奈良からはペルシャ伝来のガラス製品なんかも出てて、まさに「シルクロードの終着点」ってかんじだったんだなあ。としみじみ思ったりするわけなんですが、昔から気になってたのは、「シルクロードを日本まで物品がわたってくるのにどのくらい時間かかってたの?」ということ。

一人の人間が物品運ぶわけないので、たとえばイタリアで作られたものが日本まで届く場合、

・船便で地中海を渡ってキプロスへ
・キプロスで売りさばかれて対岸のシドンへ
・シドンから陸路でカスピ海あたりまで
・カスピ海からウラル山脈を越えて中国方面へ

…みたいな感じで、複数の商隊が絡みつつ、色んな人の手を経つつ来てるはずなんですよ。
で今回のニュースで、それが一部わかる。


・ローマ帝国(前27〜395年)にローマ領内で作られたガラスと成分が一致
・ガラス容器の見つかった古墳は5世紀末(450年〜500年)のもの

すなわち、この容器が製造されてから日本に届くまでの時間は、 最大500年以上、最小50年以下。

さすがに500年もはかかってないと思いますが、それにしたって数十年かかってる可能性はある。
貴重なものなので届いてすぐ埋葬ということはないと思いますが、百年以上使い続けるってこともないでしょうし、ローマではもう作られなくなってから日本に届いてる可能性が考えられるんですよね。時間距離は、やっぱ遠いなー…という感じ。
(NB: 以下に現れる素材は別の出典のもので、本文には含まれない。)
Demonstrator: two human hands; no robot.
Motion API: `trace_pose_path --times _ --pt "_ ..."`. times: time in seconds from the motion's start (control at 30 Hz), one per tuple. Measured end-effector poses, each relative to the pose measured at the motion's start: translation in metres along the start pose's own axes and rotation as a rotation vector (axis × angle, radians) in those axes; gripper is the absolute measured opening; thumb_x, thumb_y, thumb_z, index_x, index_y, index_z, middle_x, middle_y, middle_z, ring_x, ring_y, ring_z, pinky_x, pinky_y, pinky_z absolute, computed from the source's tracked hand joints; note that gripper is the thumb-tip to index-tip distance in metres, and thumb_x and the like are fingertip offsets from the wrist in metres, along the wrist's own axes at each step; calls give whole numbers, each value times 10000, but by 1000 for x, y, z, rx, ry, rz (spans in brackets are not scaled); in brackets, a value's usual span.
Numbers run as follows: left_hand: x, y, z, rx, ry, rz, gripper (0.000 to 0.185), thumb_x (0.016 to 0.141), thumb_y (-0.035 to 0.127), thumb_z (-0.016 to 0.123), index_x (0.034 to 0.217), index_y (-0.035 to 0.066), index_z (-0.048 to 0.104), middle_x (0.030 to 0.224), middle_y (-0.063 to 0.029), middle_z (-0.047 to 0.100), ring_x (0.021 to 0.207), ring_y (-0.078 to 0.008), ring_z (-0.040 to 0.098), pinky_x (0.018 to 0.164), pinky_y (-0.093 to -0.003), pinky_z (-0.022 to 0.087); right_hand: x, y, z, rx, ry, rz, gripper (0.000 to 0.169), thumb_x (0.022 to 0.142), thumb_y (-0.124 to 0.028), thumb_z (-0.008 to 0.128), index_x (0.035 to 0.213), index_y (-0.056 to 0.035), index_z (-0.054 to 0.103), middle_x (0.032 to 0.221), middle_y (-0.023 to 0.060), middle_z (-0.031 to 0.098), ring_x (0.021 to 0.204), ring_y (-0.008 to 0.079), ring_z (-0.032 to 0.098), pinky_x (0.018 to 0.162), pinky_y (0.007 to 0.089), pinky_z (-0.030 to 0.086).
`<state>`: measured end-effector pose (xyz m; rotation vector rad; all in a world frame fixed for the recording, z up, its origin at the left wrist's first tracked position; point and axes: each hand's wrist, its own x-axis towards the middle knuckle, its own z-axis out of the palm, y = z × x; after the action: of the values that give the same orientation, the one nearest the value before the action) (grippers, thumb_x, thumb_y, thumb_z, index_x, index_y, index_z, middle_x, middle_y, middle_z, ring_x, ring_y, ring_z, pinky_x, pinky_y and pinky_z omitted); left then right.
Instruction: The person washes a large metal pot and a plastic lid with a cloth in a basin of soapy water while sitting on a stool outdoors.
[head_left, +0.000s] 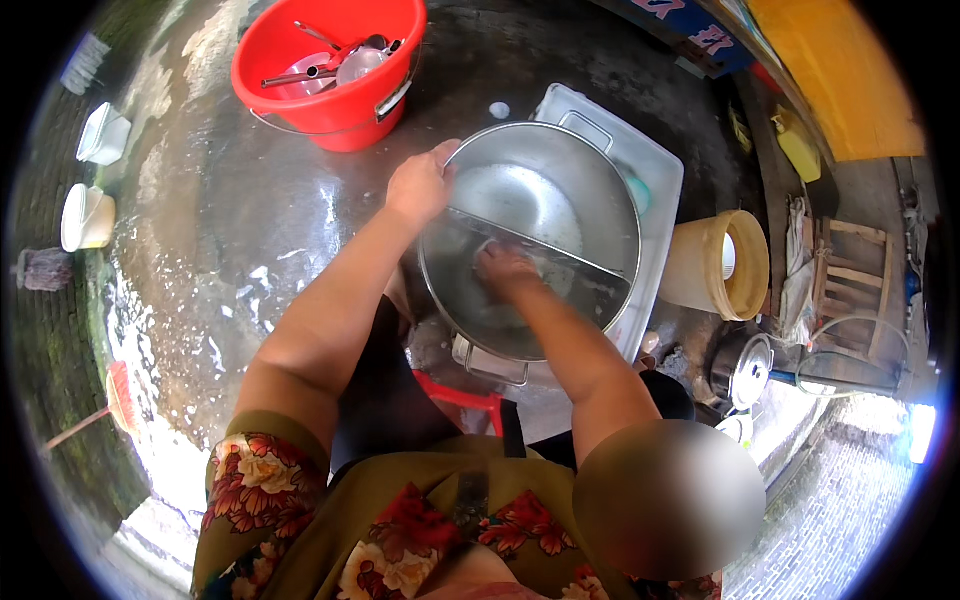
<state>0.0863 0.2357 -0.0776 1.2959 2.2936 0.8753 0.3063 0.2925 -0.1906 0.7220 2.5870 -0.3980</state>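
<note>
A large round stainless steel pot (525, 187) with a straight divider across its inside and two loop handles rests on a white plastic tub. My left hand (424, 180) grips the pot's rim at its upper left. Inside the pot, on the near side of the divider, my right hand (506, 270) presses against the inner surface; something pale shows at its fingertips, too unclear to name. The near half looks wet or holds cloudy water.
A red bucket (330, 112) of utensils and bowls stands at the upper left. The white tub (660, 195) lies under the pot. To its right are a beige bucket (679, 262), a lidded metal pot (750, 371) and a wooden rack (855, 277). The floor is wet.
</note>
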Motion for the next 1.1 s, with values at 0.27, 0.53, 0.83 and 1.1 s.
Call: trace_pose_path --times 0.27,0.53,0.83,1.1 --pt "-1 17 7 -42 -13 2 395 838 132 541 1233 147 535 1000 -200 635 942 -372 600 833 -438 474 -31 94 17 -327 -346 305 503 762 -344 616 1194 -90 565 1273 111 514 1156 329 525 932 434 447" --pt "-3 21 1 -79 70 -97 336 815 126 560 1147 154 605 993 -154 651 953 -337 610 821 -418 481 -45 15 -31 141 -646 76 825 772 -565 553 1417 -96 343 1405 135 424 1242 332 455 1020 392 381" --pt "1 19 3 -53 91 -54 315 813 119 583 1125 145 612 1007 -154 645 960 -341 604 822 -420 479 -55 -49 -50 1405 -232 124 491 772 -265 677 1166 -6 540 905 90 629 743 149 588 653 289 499" --pt "4 23 3 -19 54 15 370 805 136 549 1168 167 613 1026 -135 656 973 -308 615 847 -402 484 -99 31 -93 -76 -727 43 333 678 -247 689 956 -63 693 946 81 683 835 201 650 691 360 520"
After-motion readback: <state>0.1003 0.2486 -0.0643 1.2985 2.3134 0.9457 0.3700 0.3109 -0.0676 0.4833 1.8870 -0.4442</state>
これって、星の光が地球に届くまでと同じようなものかなと。
何億光年もかかる遠いところにある星は、空に見えているけれど、本当はもう何万年も前に無くなってるかもしれない。同じように、ローマ帝国はもうないんだけど、大陸の果てではそれをまだ知らない商人が「西のほうにすごい帝国があって、これはそこで作ったものなんだ」ってドヤ顔で食器を献上してる、みたいな。


こういうのが考古学のロマンかなぁって、ボクは思うんです。